Start of DATA LISTING
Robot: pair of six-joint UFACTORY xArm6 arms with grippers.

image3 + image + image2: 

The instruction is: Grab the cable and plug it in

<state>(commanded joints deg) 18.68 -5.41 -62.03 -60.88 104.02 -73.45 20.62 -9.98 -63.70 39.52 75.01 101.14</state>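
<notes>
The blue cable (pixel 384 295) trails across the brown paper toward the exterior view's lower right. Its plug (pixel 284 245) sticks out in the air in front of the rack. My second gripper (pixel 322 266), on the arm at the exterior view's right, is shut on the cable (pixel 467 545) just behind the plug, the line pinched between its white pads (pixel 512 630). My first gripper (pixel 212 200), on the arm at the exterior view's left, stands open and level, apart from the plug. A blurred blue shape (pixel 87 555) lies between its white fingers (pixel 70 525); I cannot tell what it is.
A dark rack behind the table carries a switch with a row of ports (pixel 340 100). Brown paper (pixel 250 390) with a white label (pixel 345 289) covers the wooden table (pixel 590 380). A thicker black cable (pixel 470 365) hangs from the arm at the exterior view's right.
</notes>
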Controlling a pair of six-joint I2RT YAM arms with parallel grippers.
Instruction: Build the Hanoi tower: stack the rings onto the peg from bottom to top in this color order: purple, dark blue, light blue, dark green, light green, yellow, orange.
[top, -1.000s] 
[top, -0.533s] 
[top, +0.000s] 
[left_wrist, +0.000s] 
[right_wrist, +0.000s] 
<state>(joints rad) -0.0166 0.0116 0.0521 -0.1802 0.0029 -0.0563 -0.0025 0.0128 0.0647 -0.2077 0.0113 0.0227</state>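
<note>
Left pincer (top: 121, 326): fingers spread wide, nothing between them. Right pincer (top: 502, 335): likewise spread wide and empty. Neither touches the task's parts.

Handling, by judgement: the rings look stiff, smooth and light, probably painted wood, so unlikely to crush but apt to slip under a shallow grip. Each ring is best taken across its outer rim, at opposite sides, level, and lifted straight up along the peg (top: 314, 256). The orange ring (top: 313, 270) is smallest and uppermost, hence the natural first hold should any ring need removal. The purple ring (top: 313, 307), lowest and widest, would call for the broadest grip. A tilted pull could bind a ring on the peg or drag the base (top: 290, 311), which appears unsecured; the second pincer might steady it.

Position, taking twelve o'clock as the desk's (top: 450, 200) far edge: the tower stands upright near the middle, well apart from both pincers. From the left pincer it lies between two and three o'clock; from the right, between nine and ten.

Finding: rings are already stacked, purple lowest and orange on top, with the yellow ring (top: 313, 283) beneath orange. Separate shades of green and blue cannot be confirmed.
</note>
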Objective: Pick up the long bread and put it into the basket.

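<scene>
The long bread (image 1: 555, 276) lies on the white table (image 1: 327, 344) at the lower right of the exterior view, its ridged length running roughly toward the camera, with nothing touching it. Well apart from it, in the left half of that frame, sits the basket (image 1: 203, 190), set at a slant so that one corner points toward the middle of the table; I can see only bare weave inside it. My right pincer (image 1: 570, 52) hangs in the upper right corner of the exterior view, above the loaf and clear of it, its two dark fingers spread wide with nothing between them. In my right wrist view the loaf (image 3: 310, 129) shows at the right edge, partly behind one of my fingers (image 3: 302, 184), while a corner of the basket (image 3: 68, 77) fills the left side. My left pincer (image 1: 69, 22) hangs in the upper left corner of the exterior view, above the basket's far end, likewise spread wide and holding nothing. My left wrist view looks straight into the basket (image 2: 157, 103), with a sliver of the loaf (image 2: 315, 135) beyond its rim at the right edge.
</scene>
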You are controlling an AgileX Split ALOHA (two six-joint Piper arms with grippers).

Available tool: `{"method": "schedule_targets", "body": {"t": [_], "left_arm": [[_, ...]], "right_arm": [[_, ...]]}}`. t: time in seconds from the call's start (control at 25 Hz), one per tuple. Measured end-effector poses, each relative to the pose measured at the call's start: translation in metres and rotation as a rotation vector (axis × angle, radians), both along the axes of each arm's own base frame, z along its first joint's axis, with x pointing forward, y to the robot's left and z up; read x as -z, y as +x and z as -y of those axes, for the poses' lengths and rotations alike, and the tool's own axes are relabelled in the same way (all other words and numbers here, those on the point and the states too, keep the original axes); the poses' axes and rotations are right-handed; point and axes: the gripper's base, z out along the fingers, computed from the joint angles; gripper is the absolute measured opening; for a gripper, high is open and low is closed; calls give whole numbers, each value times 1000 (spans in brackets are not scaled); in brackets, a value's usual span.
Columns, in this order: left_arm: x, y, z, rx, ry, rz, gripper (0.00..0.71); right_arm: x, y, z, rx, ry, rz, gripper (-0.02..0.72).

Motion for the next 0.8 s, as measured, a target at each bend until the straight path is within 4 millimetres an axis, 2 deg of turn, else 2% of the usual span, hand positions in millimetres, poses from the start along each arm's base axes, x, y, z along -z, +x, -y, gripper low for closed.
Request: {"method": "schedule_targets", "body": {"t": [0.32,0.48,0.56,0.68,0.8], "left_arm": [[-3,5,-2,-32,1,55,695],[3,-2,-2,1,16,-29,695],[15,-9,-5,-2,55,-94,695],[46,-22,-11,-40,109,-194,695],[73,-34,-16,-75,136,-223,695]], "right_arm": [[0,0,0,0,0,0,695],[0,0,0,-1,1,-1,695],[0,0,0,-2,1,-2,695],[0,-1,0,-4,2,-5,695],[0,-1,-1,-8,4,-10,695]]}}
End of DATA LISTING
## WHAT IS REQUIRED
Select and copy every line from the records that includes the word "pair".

## REPLY TO THE TASK
Robot: pair of six-joint UFACTORY xArm6 arms with grippers.
Controlling a pair of six-joint I2RT YAM arms with parallel grippers.

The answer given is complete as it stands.